Use Case 8: Creating Different Network Topologies per Segment

In this use case, we will continue to revise and combine some of the earlier policies that we have discussed and apply them to different network segments at the same time. Currently, there is a European regional mesh that connects Branch 2 and Branch 3. In this use case, we will keep that forwarding path available for the corporate users in VPN 1, but we will revert the PCI VPN (VPN 2) back to a hub-and-spoke topology.

Before the policy is activated, the output in Example 6-21 confirms that currently both VPN 1 and VPN 2 have direct data plane connections from Branch 2 to Branch 3.

Example 6-21 All VPNs Are Directly Connected Between Branch 2 and Branch 3

Click here to view code image

!
! BR2-vEdge1 is one hop away from Branch 3 in VPN 1
!
BR2-vEdge-1# traceroute vpn 1 10.1.103.1
Traceroute  10.1.103.1 in VPN 1
traceroute to 10.1.103.1 (10.1.103.1), 30 hops max, 60 byte packets
 1  10.1.103.1 (10.1.103.1)  5.325 ms * *
BR2-vEdge-1#
!
! BR2-vEdge1 is one hop away from Branch 3 in VPN 2
!
BR2-vEdge-1# traceroute vpn 2 10.2.103.1
Traceroute  10.2.103.1 in VPN 2
traceroute to 10.2.103.1 (10.2.103.1), 30 hops max, 60 byte packets
 1  10.2.103.1 (10.2.103.1)  10.646 ms * *
BR2-vEdge-1#

Example 6-22 highlights the necessary changes to the centralized control policy.

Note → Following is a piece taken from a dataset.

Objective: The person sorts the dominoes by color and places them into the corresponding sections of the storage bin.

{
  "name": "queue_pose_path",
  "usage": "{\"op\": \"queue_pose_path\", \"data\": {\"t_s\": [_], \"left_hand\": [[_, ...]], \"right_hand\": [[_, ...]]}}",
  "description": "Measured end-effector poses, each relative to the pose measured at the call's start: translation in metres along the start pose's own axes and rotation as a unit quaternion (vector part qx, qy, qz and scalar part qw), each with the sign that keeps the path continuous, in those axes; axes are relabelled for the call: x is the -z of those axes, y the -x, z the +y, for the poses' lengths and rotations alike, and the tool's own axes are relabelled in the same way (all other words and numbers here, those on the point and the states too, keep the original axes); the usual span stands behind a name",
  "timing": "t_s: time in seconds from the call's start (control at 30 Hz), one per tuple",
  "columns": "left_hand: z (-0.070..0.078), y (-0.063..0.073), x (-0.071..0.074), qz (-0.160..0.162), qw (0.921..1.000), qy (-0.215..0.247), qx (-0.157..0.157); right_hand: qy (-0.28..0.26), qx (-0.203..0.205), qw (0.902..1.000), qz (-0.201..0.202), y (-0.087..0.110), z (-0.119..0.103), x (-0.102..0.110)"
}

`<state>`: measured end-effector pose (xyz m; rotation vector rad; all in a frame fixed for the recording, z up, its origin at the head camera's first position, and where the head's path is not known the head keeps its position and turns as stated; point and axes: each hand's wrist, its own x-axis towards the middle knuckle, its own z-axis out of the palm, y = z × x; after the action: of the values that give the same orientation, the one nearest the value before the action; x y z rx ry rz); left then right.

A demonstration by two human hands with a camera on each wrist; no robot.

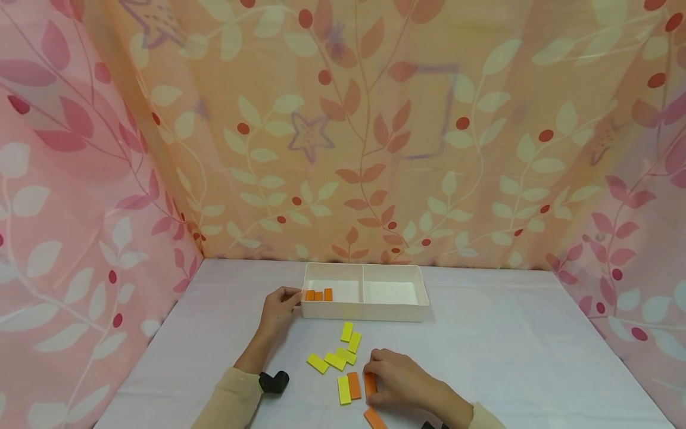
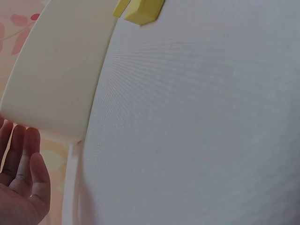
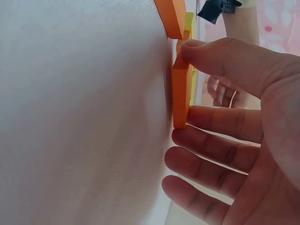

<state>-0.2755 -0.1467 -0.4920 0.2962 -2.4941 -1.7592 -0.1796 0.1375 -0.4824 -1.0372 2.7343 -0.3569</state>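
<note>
At the left end of a white two-part box (image 1: 364, 313), my left hand (image 1: 280, 310) has its fingertips at the wall; in the left wrist view its fingers (image 2: 31, 140) are fairly straight and hold no block. My right hand (image 1: 399, 376) pinches an orange block (image 3: 180, 96) lengthwise, thumb near one end and index finger at the other, low over the table. Another orange block (image 1: 375, 418) lies by the thumb. Left of the hand, an orange block (image 1: 354, 386) lies against a yellow block (image 1: 344, 390).
Several yellow blocks (image 1: 335, 361) lie scattered in front of the box. Three orange blocks (image 1: 318, 296) are in its left compartment. A white cloth (image 1: 482, 333) covers the table, and a patterned curtain (image 1: 364, 179) hangs behind it.
</note>
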Motion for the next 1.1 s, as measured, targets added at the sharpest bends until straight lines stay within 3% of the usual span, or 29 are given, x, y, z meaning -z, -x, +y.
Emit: {"op": "queue_pose_path", "data": {"t_s": [1.1], "left_hand": [[0.000, 0.000, -0.001, 0.003, 1.0000, -0.003, -0.002]], "right_hand": [[-0.015, -0.008, 0.9998, 0.007, -0.003, 0.004, 0.013]]}}
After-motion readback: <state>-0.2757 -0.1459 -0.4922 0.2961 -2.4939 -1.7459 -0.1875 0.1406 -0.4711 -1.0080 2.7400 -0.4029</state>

In order to enact this policy, a new criterion was added to sequence 41 so that it only applies to routes from the corporate VPN. Now sequence 41 will match all routes from European branches in VPN 1 and accept them without any modifications. Additionally, sequence 51 is added to match the routes from European branches in the PCI VPN. These routes have their TLOCs (next-hop attributes) altered so that the prefixes are advertised as being reachable from the European DCs.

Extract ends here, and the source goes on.